| Work required |
Which lines run from the one containing "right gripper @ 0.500" through the end of the entries? Restate them word for word, and only those.
=== Supplied records ===
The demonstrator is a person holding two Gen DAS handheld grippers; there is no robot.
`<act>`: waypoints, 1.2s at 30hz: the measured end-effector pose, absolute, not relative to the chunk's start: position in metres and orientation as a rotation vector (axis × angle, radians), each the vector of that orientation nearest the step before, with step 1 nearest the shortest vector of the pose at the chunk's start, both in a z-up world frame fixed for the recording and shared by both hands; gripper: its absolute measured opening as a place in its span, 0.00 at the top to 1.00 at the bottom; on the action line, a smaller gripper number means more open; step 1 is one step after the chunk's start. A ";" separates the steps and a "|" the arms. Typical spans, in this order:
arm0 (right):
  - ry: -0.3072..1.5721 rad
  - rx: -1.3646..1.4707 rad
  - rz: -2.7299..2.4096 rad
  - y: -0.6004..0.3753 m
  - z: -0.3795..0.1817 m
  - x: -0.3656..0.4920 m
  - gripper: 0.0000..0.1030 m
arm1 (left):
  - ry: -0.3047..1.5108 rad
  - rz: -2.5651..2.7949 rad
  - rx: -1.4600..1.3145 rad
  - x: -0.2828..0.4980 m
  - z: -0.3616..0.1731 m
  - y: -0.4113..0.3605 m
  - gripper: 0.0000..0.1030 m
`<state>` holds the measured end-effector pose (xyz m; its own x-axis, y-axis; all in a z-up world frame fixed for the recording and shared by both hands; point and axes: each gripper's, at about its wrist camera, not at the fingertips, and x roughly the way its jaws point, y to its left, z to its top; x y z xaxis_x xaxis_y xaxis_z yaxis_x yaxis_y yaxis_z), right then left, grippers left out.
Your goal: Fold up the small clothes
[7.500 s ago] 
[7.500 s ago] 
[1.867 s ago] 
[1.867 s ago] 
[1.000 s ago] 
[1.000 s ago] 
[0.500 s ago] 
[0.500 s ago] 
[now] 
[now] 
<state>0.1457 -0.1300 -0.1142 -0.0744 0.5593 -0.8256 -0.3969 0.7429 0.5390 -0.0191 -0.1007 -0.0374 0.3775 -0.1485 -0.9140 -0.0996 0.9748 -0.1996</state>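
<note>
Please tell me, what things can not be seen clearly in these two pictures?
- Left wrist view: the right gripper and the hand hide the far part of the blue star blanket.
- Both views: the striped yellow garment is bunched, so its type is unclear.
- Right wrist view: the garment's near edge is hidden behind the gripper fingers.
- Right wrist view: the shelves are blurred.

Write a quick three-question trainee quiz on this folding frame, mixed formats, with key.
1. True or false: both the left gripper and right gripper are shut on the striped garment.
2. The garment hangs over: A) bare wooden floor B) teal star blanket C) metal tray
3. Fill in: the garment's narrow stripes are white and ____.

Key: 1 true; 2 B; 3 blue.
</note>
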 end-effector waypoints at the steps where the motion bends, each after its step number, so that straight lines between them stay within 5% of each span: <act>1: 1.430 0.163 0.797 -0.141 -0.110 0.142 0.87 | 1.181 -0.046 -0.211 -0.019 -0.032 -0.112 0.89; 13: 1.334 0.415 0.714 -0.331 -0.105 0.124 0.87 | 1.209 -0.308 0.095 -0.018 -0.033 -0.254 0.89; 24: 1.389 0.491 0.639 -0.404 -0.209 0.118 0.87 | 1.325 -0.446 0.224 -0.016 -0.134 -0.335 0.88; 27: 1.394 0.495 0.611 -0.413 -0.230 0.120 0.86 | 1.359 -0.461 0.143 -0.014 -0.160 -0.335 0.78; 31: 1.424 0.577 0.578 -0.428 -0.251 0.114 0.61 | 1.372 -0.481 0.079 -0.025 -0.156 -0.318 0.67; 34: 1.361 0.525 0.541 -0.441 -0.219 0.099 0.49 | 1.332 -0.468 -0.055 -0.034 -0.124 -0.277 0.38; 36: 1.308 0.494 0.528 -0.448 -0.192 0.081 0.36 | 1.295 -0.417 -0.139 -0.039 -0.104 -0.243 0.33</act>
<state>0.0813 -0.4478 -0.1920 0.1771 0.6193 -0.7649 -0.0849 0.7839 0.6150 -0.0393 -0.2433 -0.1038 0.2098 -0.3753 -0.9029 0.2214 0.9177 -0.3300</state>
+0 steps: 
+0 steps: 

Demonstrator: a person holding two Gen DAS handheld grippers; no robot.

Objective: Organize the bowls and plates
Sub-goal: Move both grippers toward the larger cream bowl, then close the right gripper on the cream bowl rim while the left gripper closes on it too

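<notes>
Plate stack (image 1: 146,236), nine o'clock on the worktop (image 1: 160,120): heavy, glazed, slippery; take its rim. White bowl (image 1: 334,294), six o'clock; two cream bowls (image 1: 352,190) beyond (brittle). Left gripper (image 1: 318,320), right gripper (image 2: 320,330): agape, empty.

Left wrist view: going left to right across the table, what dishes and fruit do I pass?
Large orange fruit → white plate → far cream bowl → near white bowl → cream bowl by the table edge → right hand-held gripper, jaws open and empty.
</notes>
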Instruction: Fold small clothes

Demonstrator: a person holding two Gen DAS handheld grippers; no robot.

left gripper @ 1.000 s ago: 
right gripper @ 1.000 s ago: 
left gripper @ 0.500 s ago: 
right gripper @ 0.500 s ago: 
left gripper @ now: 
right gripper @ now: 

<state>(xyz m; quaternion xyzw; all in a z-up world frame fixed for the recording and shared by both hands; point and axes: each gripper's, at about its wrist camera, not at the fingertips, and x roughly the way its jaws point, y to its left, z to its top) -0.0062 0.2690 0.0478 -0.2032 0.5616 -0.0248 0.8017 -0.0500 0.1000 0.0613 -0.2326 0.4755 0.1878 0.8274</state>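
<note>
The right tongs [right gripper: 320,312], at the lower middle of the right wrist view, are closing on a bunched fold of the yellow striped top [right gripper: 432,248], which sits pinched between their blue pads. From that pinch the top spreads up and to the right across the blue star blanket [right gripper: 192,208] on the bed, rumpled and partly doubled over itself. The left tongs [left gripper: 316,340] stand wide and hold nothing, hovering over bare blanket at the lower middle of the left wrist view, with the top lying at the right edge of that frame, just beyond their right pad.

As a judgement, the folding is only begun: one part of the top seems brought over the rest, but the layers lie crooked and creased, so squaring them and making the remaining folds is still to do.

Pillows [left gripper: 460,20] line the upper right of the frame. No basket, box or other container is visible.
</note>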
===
| Solution to the problem |
right gripper @ 0.500 s ago: 
left gripper @ now: 
right gripper @ now: 

<state>(xyz m; quaternion xyzw; all in a z-up world frame fixed for the recording and shared by both hands; point and axes: each gripper's, at about its wrist camera, not at the fingertips, and x roughly the way its jaws point, y to its left, z to its top) -0.0062 0.2690 0.0478 -0.2032 0.5616 -0.0248 0.8017 -0.0500 0.1000 0.0613 -0.2326 0.4755 0.1878 0.8274</state>
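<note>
The right tongs [right gripper: 320,312], at the lower middle of the right wrist view, are closing on a bunched fold of the yellow striped top [right gripper: 432,248], which sits pinched between their blue pads. From that pinch the top spreads up and to the right across the blue star blanket [right gripper: 192,208] on the bed, rumpled and partly doubled over itself. The left tongs [left gripper: 316,340] stand wide and hold nothing, hovering over bare blanket at the lower middle of the left wrist view, with the top lying at the right edge of that frame, just beyond their right pad.

As a judgement, the folding is only begun: one part of the top seems brought over the rest, but the layers lie crooked and creased, so squaring them and making the remaining folds is still to do.

Pillows [left gripper: 460,20] line the upper right of the frame. No basket, box or other container is visible.
</note>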

The exercise is done, and no more output is needed.